→ **Your instructions**: The data beneath this task is to be duplicated exactly, in its entirety.

***** Material provided

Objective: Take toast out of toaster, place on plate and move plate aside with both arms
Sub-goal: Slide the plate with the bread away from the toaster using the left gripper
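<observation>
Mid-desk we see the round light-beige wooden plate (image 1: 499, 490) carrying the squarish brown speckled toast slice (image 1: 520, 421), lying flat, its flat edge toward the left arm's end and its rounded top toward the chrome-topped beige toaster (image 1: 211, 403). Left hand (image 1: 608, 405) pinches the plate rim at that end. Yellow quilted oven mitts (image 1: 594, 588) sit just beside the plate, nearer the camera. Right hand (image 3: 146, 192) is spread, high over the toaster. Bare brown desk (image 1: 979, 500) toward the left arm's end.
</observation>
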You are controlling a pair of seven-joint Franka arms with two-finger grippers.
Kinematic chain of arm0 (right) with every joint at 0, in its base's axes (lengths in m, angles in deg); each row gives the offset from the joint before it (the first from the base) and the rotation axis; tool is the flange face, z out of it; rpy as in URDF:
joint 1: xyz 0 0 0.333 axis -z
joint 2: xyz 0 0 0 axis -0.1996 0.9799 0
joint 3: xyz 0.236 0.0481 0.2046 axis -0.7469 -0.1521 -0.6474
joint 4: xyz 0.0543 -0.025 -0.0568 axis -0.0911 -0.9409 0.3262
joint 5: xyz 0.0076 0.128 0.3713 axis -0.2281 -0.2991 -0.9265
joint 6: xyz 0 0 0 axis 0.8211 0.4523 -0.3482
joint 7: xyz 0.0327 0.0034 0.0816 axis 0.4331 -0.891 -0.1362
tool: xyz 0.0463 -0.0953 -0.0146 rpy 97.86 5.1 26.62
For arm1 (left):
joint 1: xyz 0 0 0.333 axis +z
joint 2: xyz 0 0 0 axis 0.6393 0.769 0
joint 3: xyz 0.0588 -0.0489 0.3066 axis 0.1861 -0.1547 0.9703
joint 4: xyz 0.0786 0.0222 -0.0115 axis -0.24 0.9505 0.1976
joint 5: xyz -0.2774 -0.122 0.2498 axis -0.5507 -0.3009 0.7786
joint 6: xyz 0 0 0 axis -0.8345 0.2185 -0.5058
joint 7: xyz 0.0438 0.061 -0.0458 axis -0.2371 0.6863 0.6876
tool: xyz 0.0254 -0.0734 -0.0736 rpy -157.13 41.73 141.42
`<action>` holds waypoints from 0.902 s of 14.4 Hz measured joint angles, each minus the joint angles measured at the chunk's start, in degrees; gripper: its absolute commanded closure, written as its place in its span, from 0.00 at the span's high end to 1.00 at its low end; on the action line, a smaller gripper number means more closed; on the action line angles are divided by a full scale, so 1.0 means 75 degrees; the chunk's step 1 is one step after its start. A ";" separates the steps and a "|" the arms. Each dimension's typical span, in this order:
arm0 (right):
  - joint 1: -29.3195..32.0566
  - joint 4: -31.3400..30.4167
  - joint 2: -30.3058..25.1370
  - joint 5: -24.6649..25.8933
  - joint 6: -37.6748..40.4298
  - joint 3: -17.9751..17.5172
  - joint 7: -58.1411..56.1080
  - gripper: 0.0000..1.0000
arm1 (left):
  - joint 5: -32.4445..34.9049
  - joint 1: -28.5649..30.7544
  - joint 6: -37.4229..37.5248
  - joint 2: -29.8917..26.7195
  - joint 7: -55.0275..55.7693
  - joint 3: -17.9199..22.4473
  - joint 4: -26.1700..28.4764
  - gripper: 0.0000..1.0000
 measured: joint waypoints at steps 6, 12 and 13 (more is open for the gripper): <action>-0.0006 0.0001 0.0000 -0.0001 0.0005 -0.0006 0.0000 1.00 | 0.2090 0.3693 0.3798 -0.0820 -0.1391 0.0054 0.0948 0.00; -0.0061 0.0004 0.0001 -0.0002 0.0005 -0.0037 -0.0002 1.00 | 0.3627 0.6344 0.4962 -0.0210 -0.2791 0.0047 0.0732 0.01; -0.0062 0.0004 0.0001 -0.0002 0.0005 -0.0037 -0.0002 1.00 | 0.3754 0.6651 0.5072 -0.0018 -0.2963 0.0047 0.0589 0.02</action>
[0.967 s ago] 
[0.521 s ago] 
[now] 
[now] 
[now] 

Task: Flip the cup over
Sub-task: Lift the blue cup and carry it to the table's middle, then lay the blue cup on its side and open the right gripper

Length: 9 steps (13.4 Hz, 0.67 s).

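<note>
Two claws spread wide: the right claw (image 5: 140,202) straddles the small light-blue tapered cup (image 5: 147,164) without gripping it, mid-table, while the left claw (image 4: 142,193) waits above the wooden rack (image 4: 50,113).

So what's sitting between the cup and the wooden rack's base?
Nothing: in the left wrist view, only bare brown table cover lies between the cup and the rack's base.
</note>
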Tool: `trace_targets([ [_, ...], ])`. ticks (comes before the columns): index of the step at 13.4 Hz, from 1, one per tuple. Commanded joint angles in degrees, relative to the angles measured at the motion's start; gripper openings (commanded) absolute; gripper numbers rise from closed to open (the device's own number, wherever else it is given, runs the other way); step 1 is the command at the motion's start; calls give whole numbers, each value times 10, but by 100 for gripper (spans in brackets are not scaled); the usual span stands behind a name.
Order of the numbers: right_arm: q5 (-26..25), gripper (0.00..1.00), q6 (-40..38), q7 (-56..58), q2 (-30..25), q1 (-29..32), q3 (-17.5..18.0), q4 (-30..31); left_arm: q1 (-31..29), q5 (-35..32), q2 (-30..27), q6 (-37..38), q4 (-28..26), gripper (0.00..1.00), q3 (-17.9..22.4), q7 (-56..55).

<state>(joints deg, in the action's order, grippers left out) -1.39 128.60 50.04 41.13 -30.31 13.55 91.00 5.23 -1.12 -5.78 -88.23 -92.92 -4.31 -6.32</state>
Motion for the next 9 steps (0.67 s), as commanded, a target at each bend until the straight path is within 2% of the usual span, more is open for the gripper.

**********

→ **Completed task**:
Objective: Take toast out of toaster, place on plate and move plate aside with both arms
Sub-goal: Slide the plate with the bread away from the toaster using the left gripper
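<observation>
Mid-desk we see the round light-beige wooden plate (image 1: 499, 490) carrying the squarish brown speckled toast slice (image 1: 520, 421), lying flat, its flat edge toward the left arm's end and its rounded top toward the chrome-topped beige toaster (image 1: 211, 403). Left hand (image 1: 608, 405) pinches the plate rim at that end. Yellow quilted oven mitts (image 1: 594, 588) sit just beside the plate, nearer the camera. Right hand (image 3: 146, 192) is spread, high over the toaster. Bare brown desk (image 1: 979, 500) toward the left arm's end.
</observation>
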You are controlling a pair of seven-joint Franka arms with two-finger grippers.
Kinematic chain of arm0 (right) with every joint at 0, in its base's axes (lengths in m, angles in deg); each row gives the offset from the joint before it (the first from the base) and the rotation axis; tool is the flange face, z out of it; rpy as in URDF:
joint 1: xyz 0 0 0.333 axis -z
joint 2: xyz 0 0 0 axis -0.1996 0.9799 0
joint 3: xyz 0.236 0.0481 0.2046 axis -0.7469 -0.1521 -0.6474
joint 4: xyz 0.0543 -0.025 -0.0568 axis -0.0911 -0.9409 0.3262
joint 5: xyz 0.0076 0.128 0.3713 axis -0.2281 -0.2991 -0.9265
joint 6: xyz 0 0 0 axis 0.8211 0.4523 -0.3482
joint 7: xyz 0.0327 0.0034 0.0816 axis 0.4331 -0.891 -0.1362
tool: xyz 0.0463 -0.0953 -0.0146 rpy 97.86 5.1 26.62
For arm1 (left):
joint 1: xyz 0 0 0.333 axis +z
joint 2: xyz 0 0 0 axis 0.6393 0.769 0
joint 3: xyz 0.0588 -0.0489 0.3066 axis 0.1861 -0.1547 0.9703
joint 4: xyz 0.0786 0.0222 -0.0115 axis -0.24 0.9505 0.1976
joint 5: xyz -0.2774 -0.122 0.2498 axis -0.5507 -0.3009 0.7786
joint 6: xyz 0 0 0 axis -0.8345 0.2185 -0.5058
joint 7: xyz 0.0438 0.061 -0.0458 axis -0.2371 0.6863 0.6876
tool: xyz 0.0254 -0.0734 -0.0736 rpy -157.13 41.73 141.42
`<action>` holds waypoints from 0.902 s of 14.4 Hz measured joint angles, each minus the joint angles measured at the chunk's start, in degrees; gripper: its absolute commanded closure, written as its place in its span, from 0.00 at the span's high end to 1.00 at its low end; on the action line, a smaller gripper number means more closed; on the action line angles are divided by a full scale, so 1.0 means 75 degrees; the chunk's step 1 is one step after its start. A ";" separates the steps and a "|" the arms. Each dimension's typical span, in this order:
arm0 (right):
  - joint 1: -29.3195..32.0566
  - joint 4: -31.3400..30.4167
  - joint 2: -30.3058..25.1370
  - joint 5: -24.6649..25.8933
  - joint 6: -37.6748..40.4298
  - joint 3: -17.9751..17.5172
  - joint 7: -58.1411..56.1080
  - gripper: 0.0000..1.0000
arm1 (left):
  - joint 5: -32.4445..34.9049
  - joint 1: -28.5649..30.7544
  - joint 6: -37.4229..37.5248
  - joint 2: -29.8917..26.7195
  - joint 7: -55.0275..55.7693
  - joint 3: -17.9199..22.4473
  - joint 4: -26.1700..28.4764
  - gripper: 0.0000..1.0000
 measured: joint waypoints at steps 6, 12 and 13 (more is open for the gripper): <action>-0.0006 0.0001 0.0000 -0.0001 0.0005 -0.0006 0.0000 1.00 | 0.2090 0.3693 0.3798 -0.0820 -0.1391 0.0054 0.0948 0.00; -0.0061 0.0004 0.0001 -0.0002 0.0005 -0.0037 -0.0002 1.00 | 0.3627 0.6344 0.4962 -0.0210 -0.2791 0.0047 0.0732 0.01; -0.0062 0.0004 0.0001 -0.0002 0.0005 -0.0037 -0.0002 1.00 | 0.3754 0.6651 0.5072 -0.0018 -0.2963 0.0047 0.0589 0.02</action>
[0.967 s ago] 
[0.521 s ago] 
[now] 
[now] 
[now] 

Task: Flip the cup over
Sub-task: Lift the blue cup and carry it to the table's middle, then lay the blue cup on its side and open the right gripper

Length: 9 steps (13.4 Hz, 0.67 s).

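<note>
Two claws spread wide: the right claw (image 5: 140,202) straddles the small light-blue tapered cup (image 5: 147,164) without gripping it, mid-table, while the left claw (image 4: 142,193) waits above the wooden rack (image 4: 50,113).

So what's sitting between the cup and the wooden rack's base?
Nothing: in the left wrist view, only bare brown table cover lies between the cup and the rack's base.
</note>
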Tool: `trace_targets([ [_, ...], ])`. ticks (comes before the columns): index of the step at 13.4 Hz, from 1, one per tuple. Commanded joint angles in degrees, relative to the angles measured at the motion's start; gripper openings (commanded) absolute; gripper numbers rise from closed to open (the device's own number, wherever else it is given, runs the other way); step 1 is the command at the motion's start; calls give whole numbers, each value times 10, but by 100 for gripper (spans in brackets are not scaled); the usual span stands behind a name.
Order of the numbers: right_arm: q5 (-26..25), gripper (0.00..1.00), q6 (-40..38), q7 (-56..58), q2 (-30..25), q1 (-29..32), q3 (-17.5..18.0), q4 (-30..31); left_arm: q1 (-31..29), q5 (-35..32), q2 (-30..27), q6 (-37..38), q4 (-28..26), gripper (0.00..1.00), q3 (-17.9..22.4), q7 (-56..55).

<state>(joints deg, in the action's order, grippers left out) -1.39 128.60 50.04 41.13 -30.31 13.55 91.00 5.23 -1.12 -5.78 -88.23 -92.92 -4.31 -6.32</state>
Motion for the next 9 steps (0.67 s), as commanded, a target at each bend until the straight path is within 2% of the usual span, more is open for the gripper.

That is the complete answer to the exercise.